El reciente femicidio de Úrsula Bahillo centró la atención sobre la incidencia en los asesinatos de miembros de la fuerzas de Seguridad. Cifras de una violencia que obligan al Estado a reformular sus políticas públicas.
Por Belén Ruiz Diaz | Foto: Josefina Figueroa
En lo que va del 2021, 66 mujeres fueron asesinadas. Los responsables de dichos casos fueron, en su mayoría, parejas o ex parejas de las víctimas. En un porcentaje menor, pero incluso más preocupante, los victimarios de estos casos fueron agentes de las fuerzas de seguridad, ya sean en actividad o en retiro. Dichos casos se denominan como “feminicidios”, ya que en ellos se encuentra la presencia (o ausencia) del Estado, ya sea a través de la falta de políticas en materia de género, la nula atención sobre denuncias previas realizadas o, en estos casos, la intromisión de agentes de las fuerzas de seguridad como femicidas. Uno de los casos más renombrados en este último tiempo, fue el de Úrsula Bahillo, asesinada por el policía Matias Martínez, quien estaba con licencia psiquiatrica.

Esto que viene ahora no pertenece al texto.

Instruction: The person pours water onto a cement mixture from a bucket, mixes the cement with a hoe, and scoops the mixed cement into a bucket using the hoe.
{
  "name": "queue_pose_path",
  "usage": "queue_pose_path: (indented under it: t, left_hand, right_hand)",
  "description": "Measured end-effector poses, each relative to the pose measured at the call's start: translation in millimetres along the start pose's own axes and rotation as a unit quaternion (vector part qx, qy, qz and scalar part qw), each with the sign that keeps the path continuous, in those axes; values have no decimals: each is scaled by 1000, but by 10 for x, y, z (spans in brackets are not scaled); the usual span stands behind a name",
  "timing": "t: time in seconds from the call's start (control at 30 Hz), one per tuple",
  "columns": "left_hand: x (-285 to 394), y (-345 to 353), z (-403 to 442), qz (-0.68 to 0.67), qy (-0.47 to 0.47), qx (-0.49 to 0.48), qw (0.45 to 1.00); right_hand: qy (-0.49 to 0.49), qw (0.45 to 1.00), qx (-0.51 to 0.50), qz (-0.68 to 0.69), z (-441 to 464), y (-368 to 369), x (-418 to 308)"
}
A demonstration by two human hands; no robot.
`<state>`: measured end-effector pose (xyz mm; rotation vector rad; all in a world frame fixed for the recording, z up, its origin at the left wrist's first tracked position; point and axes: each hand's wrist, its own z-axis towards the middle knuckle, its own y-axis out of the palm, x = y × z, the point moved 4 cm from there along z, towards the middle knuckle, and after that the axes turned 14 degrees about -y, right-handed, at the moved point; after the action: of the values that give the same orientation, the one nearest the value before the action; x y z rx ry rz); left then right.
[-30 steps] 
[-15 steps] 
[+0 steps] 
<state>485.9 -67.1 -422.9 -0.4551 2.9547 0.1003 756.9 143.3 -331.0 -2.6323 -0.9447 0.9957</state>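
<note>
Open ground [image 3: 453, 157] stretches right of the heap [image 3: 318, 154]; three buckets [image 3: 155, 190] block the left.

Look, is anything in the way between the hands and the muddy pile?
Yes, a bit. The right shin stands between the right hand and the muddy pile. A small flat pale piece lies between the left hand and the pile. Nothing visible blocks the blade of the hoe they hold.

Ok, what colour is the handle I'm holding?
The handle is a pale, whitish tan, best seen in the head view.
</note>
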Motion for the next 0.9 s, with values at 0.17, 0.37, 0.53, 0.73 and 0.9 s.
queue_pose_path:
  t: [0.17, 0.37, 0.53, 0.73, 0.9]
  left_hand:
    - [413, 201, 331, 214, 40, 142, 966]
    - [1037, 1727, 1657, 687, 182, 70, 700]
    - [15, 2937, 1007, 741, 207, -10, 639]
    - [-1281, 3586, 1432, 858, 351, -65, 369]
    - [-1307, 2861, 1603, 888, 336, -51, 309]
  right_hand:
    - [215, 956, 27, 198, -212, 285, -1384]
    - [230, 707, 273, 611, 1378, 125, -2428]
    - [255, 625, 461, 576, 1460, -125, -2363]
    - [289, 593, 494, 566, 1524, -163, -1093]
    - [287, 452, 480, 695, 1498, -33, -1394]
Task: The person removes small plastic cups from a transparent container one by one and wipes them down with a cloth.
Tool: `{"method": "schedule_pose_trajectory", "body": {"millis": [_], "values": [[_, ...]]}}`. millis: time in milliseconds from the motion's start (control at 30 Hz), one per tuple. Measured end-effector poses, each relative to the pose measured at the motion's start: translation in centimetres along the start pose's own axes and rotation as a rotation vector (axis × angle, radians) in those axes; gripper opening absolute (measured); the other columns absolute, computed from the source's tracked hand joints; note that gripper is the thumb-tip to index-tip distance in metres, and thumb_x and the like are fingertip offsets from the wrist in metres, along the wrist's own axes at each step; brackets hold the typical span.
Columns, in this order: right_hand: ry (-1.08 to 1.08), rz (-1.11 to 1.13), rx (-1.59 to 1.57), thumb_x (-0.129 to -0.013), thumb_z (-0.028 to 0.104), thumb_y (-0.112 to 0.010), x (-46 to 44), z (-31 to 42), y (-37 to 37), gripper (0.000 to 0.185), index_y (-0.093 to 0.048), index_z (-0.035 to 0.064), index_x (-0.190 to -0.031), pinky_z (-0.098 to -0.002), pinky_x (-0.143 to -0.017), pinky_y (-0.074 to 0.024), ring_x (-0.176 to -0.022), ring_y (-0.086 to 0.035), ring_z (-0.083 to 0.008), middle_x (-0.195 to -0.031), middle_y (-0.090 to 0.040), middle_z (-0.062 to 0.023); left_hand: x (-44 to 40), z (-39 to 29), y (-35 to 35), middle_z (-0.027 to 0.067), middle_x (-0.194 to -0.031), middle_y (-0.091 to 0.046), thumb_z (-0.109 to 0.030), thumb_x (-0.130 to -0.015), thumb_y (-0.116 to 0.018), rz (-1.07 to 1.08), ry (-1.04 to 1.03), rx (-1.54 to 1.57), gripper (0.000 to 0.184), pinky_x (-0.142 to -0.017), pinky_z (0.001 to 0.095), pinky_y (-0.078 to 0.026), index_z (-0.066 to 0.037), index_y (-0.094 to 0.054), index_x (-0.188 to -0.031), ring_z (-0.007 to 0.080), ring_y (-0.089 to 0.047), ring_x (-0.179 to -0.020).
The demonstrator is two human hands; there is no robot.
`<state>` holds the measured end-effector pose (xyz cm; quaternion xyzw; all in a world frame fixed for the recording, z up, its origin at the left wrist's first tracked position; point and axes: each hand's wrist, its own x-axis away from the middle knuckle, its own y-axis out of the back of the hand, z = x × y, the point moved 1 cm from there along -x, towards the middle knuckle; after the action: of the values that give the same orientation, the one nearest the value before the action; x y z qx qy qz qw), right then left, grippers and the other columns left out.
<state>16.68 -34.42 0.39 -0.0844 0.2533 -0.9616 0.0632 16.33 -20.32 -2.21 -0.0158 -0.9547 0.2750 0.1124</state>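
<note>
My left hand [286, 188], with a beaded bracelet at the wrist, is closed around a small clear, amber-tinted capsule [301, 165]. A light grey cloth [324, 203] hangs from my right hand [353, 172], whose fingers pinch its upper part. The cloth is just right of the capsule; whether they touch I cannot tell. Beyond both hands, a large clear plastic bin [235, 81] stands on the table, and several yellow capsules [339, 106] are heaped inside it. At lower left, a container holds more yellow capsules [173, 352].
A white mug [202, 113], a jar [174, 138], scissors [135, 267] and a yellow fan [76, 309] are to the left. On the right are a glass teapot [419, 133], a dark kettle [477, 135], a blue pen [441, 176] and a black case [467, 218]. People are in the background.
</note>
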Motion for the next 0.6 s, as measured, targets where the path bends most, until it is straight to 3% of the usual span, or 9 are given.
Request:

Según el Observatorio Mumalá, el 12% de los casos ocurridos en este año, fueron cometidos por miembros de alguna de las fuerzas de seguridad. Según el CELS (Centro de Estudios Legales y Sociales), en la última década en AMBA, se contabilizaron alrededor de 48 casos de femicidios cuyos victimarios eran funcionarios de seguridad. Pero, ¿por qué pasa esto? Más allá del pacto de silencio entre hombres, que existe desde antes que los femicidios o feminicidios sean llamados como tales, dentro de las fuerzas de seguridad hay algo similar y peor, y es el hecho del encubrimiento policial, que evita la visibilización de las violencias ejercidas por sus miembros, mediante el ocultamiento de denuncias o el cajoneo de las mismas.
También hay que agregar que, en muchos casos, las víctimas también pertenecen a las fuerzas de seguridad, es por esto que el acceso a una denuncia formal se ve obstruido por los mismos compañeros. “Lo que muestra esto es un traslado hacia la vida privada de los patrones de discriminación, acoso laboral y violencia de género que están extendidos al interior de las policías”, detalló el CELS.
En febrero del corriente año, además del caso Úrsula, otro de los nombres que resonó fue el de Ivana Módica, de 47 años, asesinada en Córdoba por Felipe Galván, piloto de la Fuerza Aérea. En 2019, Giselle Martín fue asesinada por Maximiliano Leal, efectivo de la Ciudad de Buenos Aires, condenado a perpetua; en 2016, Romina Ibarra murió de un disparo que le propinó Orlando Ojeda, integrante de Prefectura Naval; en 2015, Erika Gonzalez fue asesinada por su ex pareja, Fabian Horacio Rodriguez, de la Policía Federal; Gisela Rojas en 2013 murió de dos disparos dados por Milton Canchi, cabo de la Policía de Jujuy. Y la lista sigue. Lo importante, más allá de los nombres de los femicidas, es que todos estos feminicidios, se cometieron con armas reglamentarias.
Estos datos demuestran que la portación de arma reglamentaria las 24 horas es un riesgo: la misma se usa para asesinar a las mujeres o para amenazar, hostigar o lastimar. La normativa de las policías de algunas provincias restringe la portación del arma si el funcionario fue denunciado por violencia machista, pero muchas veces no existe una denuncia previa formal. El Ministerio de Seguridad reforzó en 2020 la prohibición para que los agentes federales denunciados portaran las armas que les asigna el Estado; antes debía existir una orden del Poder Judicial, sí o sí.
Estos números obligan al Estado a replantearse políticas públicas en materia de género para evitar dichos femicidios a manos de miembros de las fuerzas de seguridad. Si bien la implementación de la Ley Micaela es un hecho, las capacitaciones van mucho más allá de dicha ley. Hay que exigir una reforma judicial que proteja la integridad de las mujeres, y que, de una vez por todas, establezca los castigos correspondientes para aquellos efectivos femicidas.